Thailand’s prime minister yesterday named a former attorney general to head an investigation into last month’s deadly street violence, sparking a row with the opposition, which said it feared a whitewash.
Thai Prime Minister Abhisit Vejjajiva said Kanit Nanakorn would set up an independent panel to probe clashes between armed troops and “Red Shirt” anti-government protesters that left 89 people dead, most of them civilians.
“I have given Kanit full independence to select his members and conduct the investigation,” he told reporters.
PHOTO: EPA
The opposition Puea Thai party, however, called for international watchdogs to take the lead in the inquiry, saying a probe headed by Kanit would probably be a “whitewash.”
“It’s difficult to accept Kanit as chairman of this committee as he’s very close to government figures and was selected by Abhisit, who ordered troops to crack down on protesters,” spokesman Pormpong Nopparit said. “If the government wants all groups in Thailand and worldwide to accept the findings, it should invite international organizations to act as investigators.”
Kanit, 73, is the dean of law at Dhurakij Pundit University.
He headed a probe into alleged extrajudicial killings of 2,500 people during a war on drugs under ex-prime minister Thaksin Shinawatra, who was ousted in a 2006 coup and is idolized by many Red Shirts.
The Reds Shirts’ rally, broken up on May 19 in an army assault on their vast encampment in the heart of Bangkok, sparked outbreaks of violence where nearly 1,900 were injured.
The government has defended the use of armed troops, saying they were only authorized to fire live ammunition as warning shots, in self-defense or against “terrorists” whom it has accuses of inciting the unrest.
The Red Shirts were campaigning for elections they hoped would oust the government, which they view as undemocratic because it came to power with the backing of the army after a court ruling threw out the previous administration.
Speaking on the sidelines of an economic forum in Vietnam on Sunday, Abhisit said he wanted somebody who was sympathetic to the Red Shirts in the panel “to make sure that all sides can be confident of the neutrality of their work.”
Abhisit has pledged to accept the findings of the probe.
“If the findings of the investigation suggest that I should take responsibility for whatever decisions, I will do that,” he told a press conference on May 29.

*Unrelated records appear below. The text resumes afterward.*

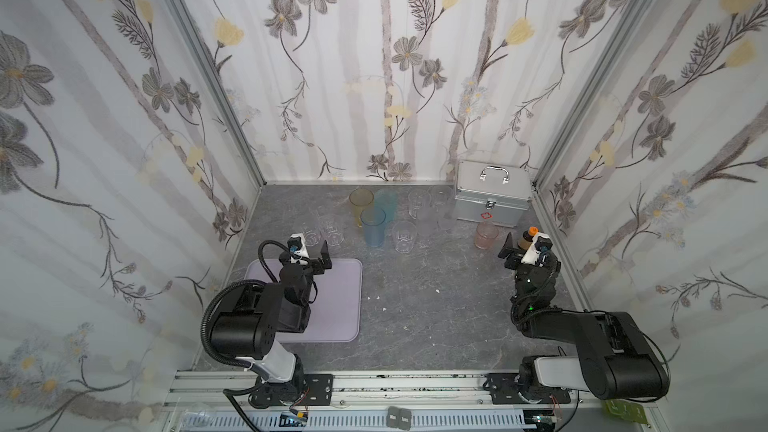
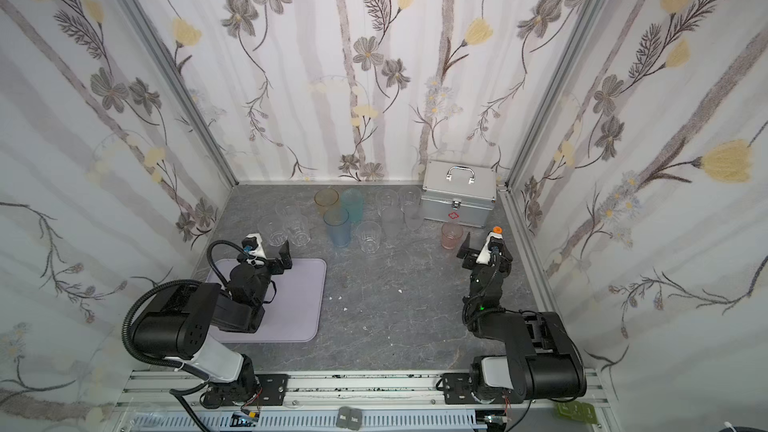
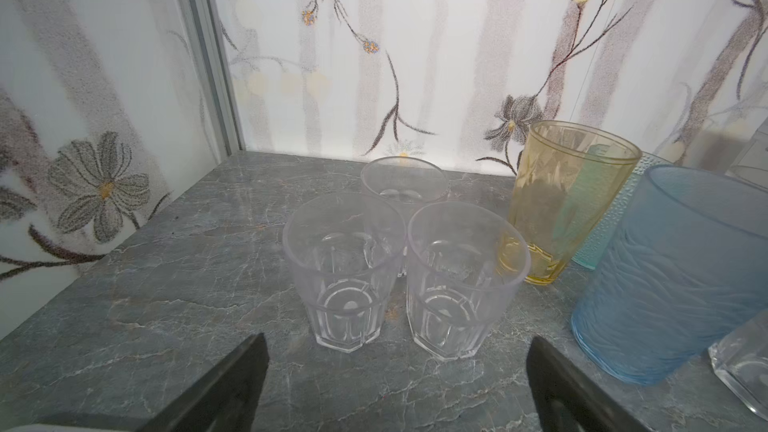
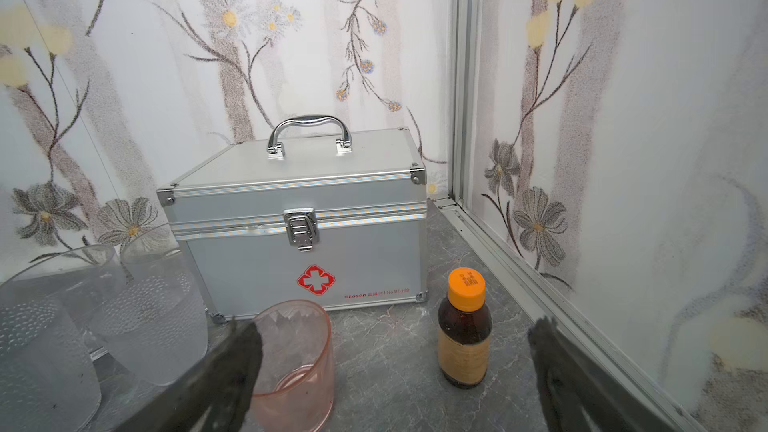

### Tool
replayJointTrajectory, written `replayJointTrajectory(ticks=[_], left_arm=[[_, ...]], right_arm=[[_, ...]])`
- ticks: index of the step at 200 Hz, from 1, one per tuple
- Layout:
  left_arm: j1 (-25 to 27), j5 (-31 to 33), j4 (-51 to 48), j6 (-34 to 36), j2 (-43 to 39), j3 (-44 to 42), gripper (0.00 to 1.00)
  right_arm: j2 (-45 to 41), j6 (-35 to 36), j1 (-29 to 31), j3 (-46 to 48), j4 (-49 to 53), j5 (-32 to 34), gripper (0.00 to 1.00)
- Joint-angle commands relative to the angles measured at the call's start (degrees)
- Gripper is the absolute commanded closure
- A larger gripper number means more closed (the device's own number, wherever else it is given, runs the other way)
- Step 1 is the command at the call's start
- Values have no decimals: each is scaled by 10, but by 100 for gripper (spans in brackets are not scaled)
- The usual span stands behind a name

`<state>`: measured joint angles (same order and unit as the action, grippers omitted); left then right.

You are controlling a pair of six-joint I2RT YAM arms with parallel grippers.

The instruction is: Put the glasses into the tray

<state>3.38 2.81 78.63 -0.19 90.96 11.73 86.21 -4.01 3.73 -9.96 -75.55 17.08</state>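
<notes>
Lilac tray: on the near-left counter, no glass on it. Glasses: upright along the far counter. Step: first pick, not yet begun. Left hand: jaws wide apart, empty, aimed low at two clear faceted glasses; next, advance around one and close. Right hand: wide apart, empty, near the pink glass.

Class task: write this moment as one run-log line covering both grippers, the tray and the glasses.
left gripper: open, empty | right gripper: open, empty | tray: no glasses seen in it | glasses: upright on table
</notes>
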Motion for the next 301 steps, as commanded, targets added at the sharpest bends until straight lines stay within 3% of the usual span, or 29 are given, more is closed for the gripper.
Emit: replayJointTrajectory(ticks=[1,55,110,301], left_arm=[[0,-3,12,4,-1,2,0],[0,72,13,-25,-1,5,0],[0,98,12,-34,-1,5,0],[0,124,12,-43,0,5,0]], right_arm=[[2,5,0,-4,-17,5,0],[2,4,-6,-5,-15,-8,0],[1,2,-11,-4,-15,-17,0],[1,2,-9,-4,-15,-16,0]])
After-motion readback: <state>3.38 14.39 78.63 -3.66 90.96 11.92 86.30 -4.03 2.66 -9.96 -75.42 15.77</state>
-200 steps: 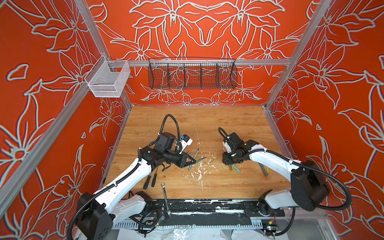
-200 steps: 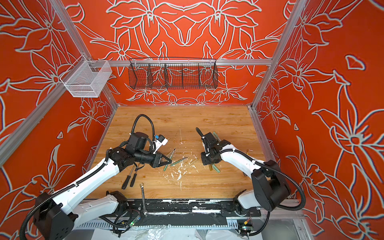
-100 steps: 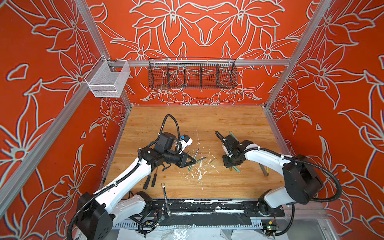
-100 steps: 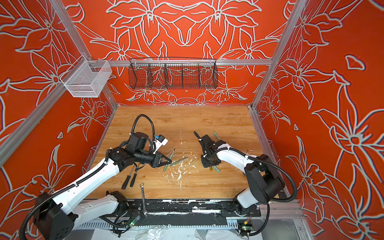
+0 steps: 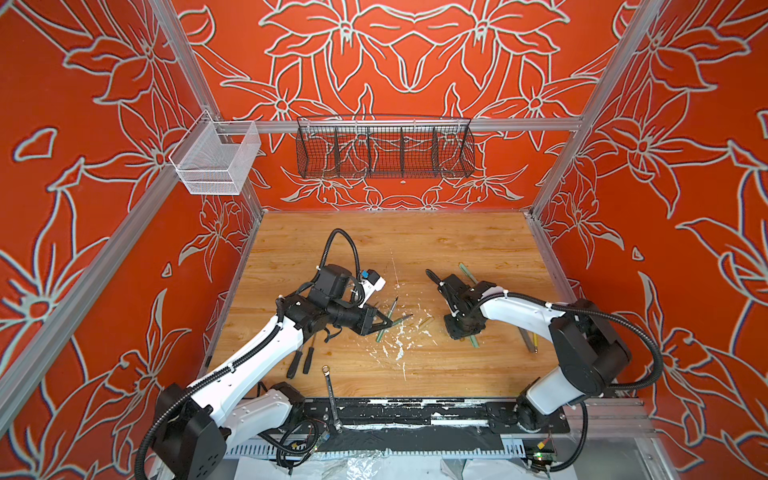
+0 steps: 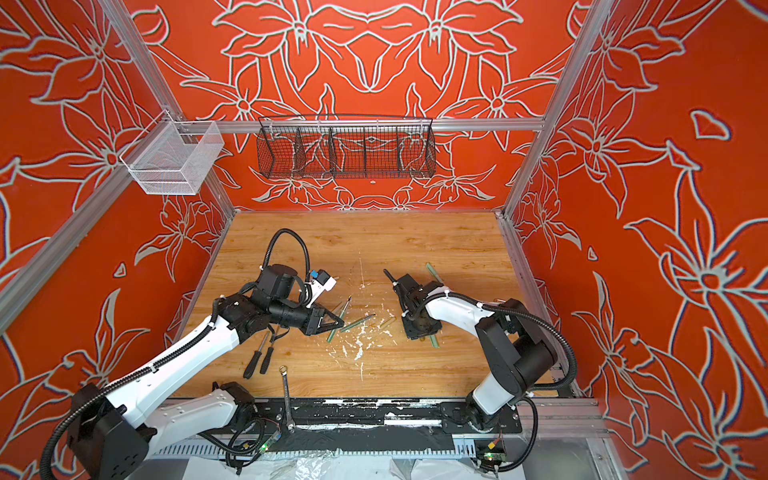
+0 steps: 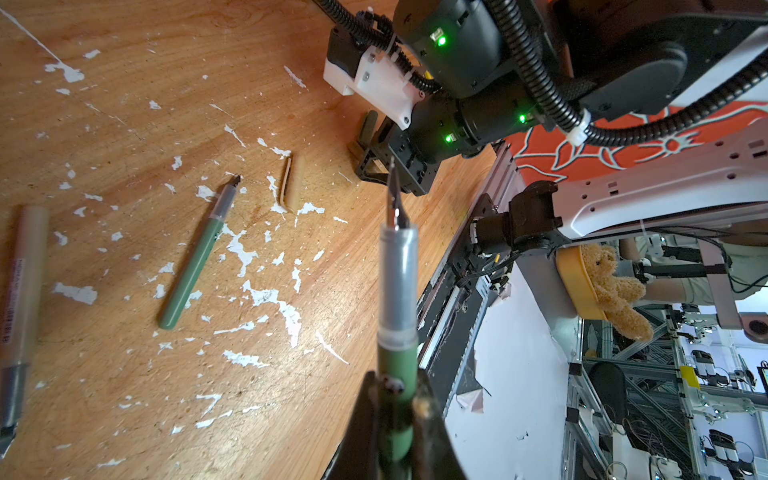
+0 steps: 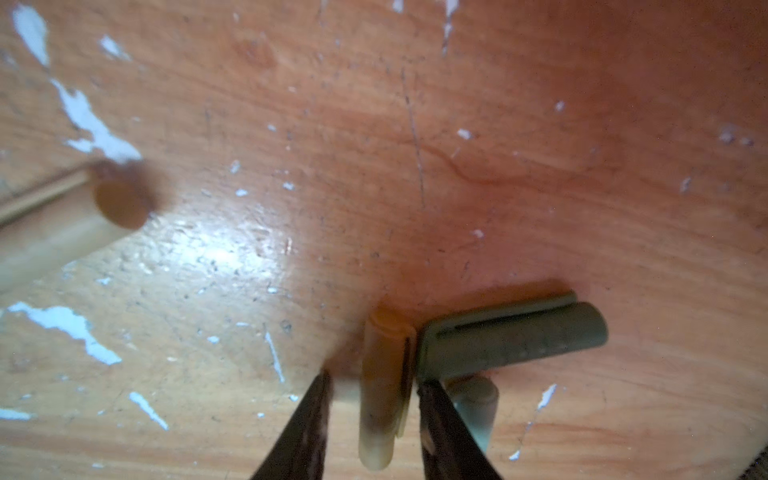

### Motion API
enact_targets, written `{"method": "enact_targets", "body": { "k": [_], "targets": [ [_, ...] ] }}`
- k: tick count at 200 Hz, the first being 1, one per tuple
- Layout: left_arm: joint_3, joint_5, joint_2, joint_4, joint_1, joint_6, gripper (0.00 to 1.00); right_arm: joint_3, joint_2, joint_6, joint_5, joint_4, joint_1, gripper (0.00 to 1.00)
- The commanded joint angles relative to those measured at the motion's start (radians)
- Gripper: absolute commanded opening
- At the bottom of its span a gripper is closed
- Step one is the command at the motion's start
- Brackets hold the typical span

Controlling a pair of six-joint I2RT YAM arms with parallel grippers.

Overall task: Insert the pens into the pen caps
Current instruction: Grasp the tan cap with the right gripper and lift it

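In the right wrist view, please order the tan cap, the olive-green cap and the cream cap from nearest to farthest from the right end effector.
1. Tan cap: between the jaws of the right end effector.
2. Olive-green cap: beside it, just outside one jaw.
3. Cream cap: far off, lying alone.

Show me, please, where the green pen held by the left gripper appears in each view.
In a top view: the green pen juts from the left gripper, near the middle of the table.
In a top view: the same place, at the gripper's tip.
Left wrist: centre foreground, clamped, nib pointing away.
Right wrist: not in it.
Shared landmark: the white paint flecks, in all four views.
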Motion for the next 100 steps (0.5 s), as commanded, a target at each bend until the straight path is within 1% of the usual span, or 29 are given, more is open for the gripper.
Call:
{"method": "enact_targets", "body": {
  "k": [1,43,63,100],
  "targets": [
    [0.019,0.012,0.007,-0.002,0.003,0.022,0.00,0.022,0.030,0.008,0.031,-0.015,0.012,0.34],
    [0.024,0.011,0.011,-0.001,0.003,0.022,0.00,0.049,0.049,-0.002,0.019,-0.011,0.025,0.22],
    [0.029,0.012,0.017,-0.001,0.003,0.023,0.00,0.070,0.052,-0.006,0.004,-0.009,0.031,0.18],
    [0.027,0.021,0.031,0.001,-0.002,0.023,0.00,0.084,0.032,-0.005,-0.056,0.039,0.030,0.16]
  ]
}}
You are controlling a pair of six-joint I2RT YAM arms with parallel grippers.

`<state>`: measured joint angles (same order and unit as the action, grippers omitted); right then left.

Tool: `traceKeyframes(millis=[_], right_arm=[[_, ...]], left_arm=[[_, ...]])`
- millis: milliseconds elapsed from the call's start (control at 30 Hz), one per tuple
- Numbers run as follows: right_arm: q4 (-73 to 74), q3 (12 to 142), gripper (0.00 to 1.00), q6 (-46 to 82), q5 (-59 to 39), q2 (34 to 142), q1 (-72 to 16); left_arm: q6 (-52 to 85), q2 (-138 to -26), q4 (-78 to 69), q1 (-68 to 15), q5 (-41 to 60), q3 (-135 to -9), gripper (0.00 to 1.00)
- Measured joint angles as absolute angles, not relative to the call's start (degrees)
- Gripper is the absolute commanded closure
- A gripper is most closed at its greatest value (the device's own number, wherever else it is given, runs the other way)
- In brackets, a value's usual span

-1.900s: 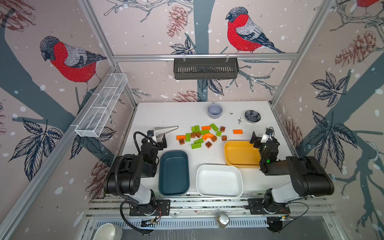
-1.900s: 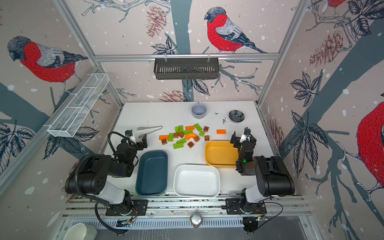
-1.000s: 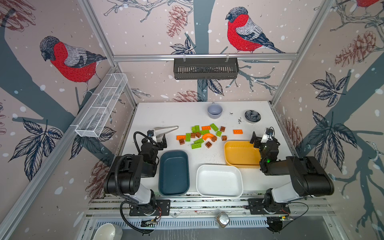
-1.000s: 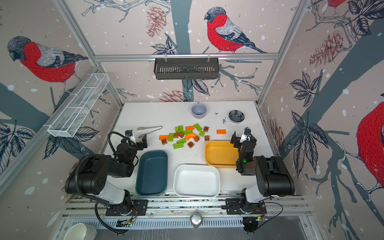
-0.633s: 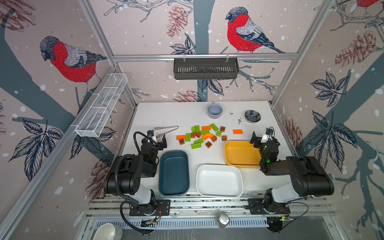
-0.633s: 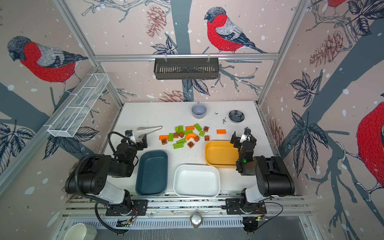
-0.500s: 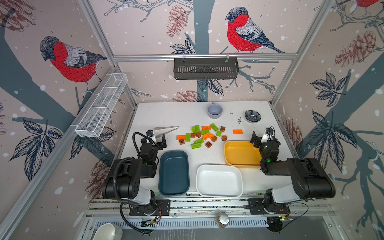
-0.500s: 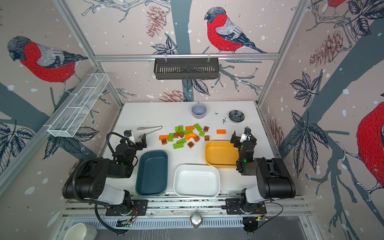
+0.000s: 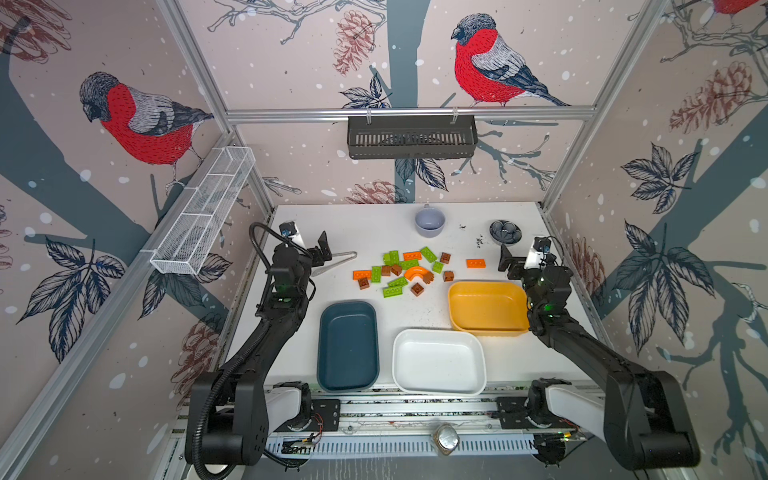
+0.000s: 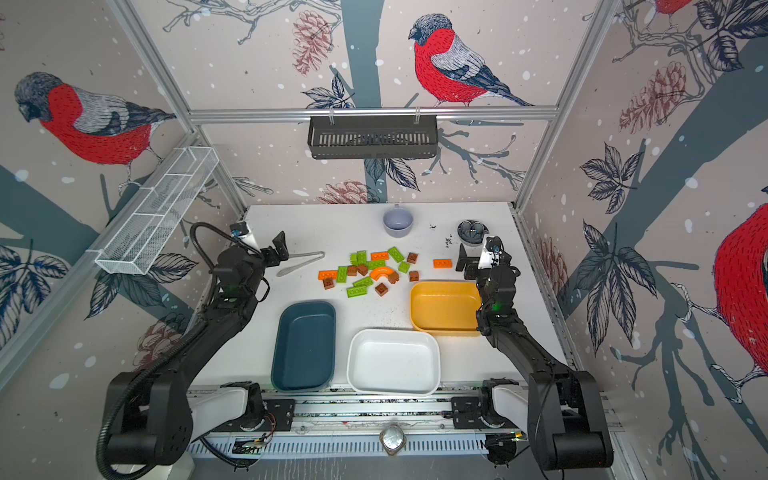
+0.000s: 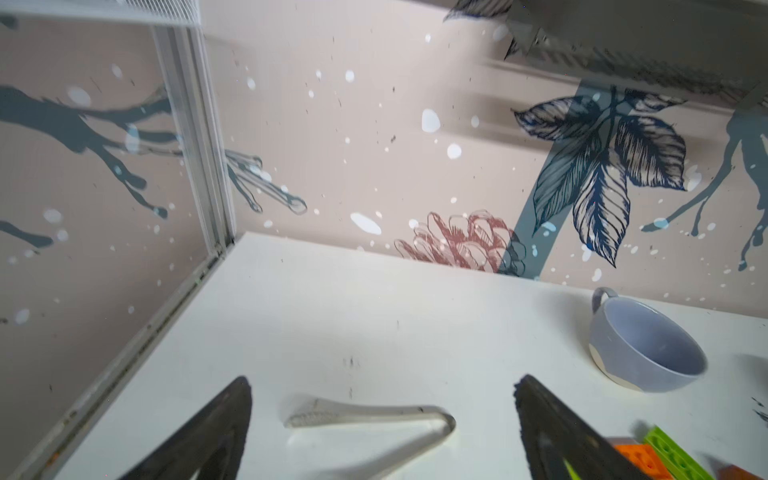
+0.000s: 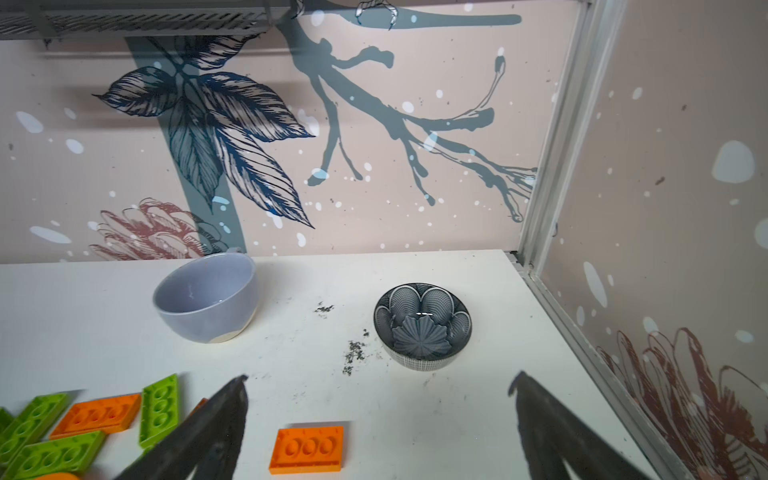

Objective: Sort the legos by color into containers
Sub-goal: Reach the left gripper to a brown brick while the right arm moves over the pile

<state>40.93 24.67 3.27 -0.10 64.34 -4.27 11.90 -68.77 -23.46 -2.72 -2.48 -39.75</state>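
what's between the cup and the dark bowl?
Nothing solid: bare table with a few dark specks between cup and bowl, clearest in the right wrist view.

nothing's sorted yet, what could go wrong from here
The legos lie packed, colours touching: closing on one could drag a neighbour along. The metal tongs lie right in front of the open left gripper, which might knock them. The lone orange plate near the open right gripper is flat and may slip.

left pincer (image 11: 382, 380) stretched forward to the tongs (image 11: 365, 417), right pincer (image 12: 381, 376) stretched slightly forward, both raised
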Motion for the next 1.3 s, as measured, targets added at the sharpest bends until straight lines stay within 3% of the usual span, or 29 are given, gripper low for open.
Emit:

UN human rights chief Navi Pillay called last week for an independent investigation into the deadly unrest and for “all those found responsible for human rights violations are held to account.”
New York-based Human Rights Watch has accused both the Thai security forces and the protesters of committing “serious abuses” during the troubles, the country’s worst political violence in decades.
Meanwhile, police said yesterday they had arrested a Red Shirt guard in connection with an arson attack on the kingdom’s biggest shopping mall last month.
Saichon Paebua, 28, from Chainat Province, was arrested in Bangkok late on Monday for his alleged involvement in the fire at Central World mall, which was left gutted by the blaze and partly collapsed.
A Bangkok district court issued his arrest warrant on June 1 after he was seen in photographs breaking glass windows and walking inside the mall on the afternoon of May 19, the day of the blaze.
Saichon confirmed he was the person in the footage but denied arson charges.
“He can deny but police will send him to the court as we have clear evidence against him,” said King Kwangwisetchaicharn, commander of Chanasongkram Police station in Bangkok.
Police have issued three other warrants for suspected arsonists.